**Work request**
Lines from the beginning of the data through the line containing "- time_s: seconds" are to be copied exactly, with no other line included.

((

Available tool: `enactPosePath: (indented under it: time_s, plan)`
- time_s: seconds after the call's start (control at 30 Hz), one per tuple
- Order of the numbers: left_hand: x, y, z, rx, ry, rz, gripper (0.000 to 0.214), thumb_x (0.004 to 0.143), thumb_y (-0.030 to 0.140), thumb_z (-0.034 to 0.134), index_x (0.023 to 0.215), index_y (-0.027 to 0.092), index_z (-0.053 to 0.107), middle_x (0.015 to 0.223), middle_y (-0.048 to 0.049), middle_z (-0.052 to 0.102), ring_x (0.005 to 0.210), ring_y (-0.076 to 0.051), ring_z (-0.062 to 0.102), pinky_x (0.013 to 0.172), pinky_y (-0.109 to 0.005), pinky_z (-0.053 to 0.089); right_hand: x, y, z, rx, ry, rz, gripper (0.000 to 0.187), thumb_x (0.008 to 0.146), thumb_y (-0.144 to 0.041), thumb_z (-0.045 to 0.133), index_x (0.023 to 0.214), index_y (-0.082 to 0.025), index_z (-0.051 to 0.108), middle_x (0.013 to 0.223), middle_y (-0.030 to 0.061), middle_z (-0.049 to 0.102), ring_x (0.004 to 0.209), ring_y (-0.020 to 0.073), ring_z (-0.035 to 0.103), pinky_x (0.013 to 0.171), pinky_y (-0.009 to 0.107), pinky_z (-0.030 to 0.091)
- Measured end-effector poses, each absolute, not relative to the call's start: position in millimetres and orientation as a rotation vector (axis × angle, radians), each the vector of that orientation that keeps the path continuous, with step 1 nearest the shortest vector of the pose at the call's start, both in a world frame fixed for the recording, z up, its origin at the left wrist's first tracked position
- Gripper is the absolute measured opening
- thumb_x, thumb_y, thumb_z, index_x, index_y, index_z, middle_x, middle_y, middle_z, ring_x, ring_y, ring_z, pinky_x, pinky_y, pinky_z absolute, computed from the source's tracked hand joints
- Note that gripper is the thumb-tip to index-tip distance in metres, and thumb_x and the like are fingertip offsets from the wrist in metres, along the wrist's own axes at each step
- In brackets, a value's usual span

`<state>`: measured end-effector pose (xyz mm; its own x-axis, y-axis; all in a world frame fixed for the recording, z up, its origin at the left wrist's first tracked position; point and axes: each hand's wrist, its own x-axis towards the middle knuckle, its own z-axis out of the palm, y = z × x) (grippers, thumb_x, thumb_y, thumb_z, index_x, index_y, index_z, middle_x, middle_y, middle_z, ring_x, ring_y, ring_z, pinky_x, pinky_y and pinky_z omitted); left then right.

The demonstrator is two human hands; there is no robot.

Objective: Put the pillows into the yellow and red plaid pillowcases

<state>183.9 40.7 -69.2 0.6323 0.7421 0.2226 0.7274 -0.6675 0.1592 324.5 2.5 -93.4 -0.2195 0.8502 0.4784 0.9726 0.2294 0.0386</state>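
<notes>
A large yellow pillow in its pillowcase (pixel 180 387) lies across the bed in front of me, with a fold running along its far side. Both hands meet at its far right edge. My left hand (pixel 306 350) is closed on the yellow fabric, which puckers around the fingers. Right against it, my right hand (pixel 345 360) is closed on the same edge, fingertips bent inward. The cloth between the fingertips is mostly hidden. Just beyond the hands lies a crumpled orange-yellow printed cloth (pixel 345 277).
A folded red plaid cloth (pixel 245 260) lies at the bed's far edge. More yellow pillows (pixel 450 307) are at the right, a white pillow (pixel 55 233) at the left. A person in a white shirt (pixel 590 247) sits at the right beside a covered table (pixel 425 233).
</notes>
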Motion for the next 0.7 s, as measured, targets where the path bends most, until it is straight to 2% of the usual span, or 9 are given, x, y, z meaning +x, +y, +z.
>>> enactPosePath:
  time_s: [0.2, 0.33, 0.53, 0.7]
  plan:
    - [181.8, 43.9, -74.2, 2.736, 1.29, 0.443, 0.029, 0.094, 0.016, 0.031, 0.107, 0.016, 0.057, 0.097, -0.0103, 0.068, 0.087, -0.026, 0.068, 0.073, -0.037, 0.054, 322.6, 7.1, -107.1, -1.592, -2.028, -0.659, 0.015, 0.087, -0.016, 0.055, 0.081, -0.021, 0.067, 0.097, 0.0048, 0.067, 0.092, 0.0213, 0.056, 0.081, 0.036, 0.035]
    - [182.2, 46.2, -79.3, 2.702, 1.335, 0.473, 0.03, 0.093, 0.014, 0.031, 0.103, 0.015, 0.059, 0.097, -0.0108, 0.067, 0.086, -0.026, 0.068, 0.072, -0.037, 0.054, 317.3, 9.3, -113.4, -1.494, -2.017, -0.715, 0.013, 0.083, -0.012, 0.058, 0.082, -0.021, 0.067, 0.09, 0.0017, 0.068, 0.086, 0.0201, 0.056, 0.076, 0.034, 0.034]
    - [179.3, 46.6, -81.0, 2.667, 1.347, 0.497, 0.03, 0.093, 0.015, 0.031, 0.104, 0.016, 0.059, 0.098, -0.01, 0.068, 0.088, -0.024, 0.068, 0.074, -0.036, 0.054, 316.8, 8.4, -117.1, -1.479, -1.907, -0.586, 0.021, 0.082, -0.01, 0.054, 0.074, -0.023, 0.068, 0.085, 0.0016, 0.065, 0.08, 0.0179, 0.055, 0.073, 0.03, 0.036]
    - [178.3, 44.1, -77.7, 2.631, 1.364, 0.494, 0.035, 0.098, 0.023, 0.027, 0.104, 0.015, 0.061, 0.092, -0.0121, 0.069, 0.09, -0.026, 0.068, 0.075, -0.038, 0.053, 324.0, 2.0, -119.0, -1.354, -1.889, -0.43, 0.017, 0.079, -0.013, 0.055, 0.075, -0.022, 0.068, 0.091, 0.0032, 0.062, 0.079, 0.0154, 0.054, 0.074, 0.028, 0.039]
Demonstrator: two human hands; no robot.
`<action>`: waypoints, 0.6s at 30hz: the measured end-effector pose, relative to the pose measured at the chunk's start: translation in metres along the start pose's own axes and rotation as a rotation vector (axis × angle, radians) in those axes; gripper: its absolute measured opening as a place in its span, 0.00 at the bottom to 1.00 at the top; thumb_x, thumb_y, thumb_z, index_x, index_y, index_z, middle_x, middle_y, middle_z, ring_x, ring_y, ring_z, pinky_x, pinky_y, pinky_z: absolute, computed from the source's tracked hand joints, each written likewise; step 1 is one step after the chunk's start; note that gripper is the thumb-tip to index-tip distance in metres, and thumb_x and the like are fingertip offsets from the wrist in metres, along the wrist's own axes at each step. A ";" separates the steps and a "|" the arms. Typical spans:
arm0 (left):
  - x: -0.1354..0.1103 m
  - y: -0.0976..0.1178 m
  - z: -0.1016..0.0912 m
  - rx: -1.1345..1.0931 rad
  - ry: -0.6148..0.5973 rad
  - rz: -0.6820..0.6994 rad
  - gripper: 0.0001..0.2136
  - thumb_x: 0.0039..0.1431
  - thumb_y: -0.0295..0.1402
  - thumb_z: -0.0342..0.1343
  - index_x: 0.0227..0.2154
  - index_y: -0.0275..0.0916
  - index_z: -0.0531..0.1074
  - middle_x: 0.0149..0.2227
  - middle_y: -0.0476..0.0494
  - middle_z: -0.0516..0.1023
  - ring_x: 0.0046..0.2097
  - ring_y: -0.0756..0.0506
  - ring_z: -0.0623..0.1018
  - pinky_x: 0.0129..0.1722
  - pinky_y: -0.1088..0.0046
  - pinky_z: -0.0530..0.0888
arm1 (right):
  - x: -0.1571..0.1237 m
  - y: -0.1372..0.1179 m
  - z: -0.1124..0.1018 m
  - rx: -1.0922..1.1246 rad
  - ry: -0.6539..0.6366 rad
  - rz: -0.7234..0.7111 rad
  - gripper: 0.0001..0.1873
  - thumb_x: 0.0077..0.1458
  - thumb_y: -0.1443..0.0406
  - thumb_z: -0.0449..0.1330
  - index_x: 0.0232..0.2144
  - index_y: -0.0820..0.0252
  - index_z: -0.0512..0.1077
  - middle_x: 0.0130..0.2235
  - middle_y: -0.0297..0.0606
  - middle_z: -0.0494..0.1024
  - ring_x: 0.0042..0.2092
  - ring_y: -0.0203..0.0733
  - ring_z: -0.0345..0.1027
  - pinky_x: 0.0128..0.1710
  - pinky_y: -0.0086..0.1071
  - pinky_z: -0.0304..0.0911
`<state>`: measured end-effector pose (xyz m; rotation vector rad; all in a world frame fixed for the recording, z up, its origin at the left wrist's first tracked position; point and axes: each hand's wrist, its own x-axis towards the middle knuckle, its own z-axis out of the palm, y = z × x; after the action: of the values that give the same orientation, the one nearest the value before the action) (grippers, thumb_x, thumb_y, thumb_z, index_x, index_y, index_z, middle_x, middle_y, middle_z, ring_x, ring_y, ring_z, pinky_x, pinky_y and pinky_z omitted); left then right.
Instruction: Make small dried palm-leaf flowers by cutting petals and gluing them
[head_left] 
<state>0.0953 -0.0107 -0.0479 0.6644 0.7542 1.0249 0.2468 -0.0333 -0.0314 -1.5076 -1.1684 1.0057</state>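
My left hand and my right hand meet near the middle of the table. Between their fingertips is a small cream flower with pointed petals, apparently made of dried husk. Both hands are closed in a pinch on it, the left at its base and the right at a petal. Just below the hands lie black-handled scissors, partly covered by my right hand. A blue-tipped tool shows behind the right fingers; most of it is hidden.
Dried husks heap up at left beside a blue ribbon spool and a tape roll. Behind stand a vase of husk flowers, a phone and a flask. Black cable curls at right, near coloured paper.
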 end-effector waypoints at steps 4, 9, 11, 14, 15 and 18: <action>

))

**Result for this exercise**
Available tool: `enactPosePath: (indented under it: time_s, plan)`
- time_s: seconds after the call's start (control at 30 Hz), one per tuple

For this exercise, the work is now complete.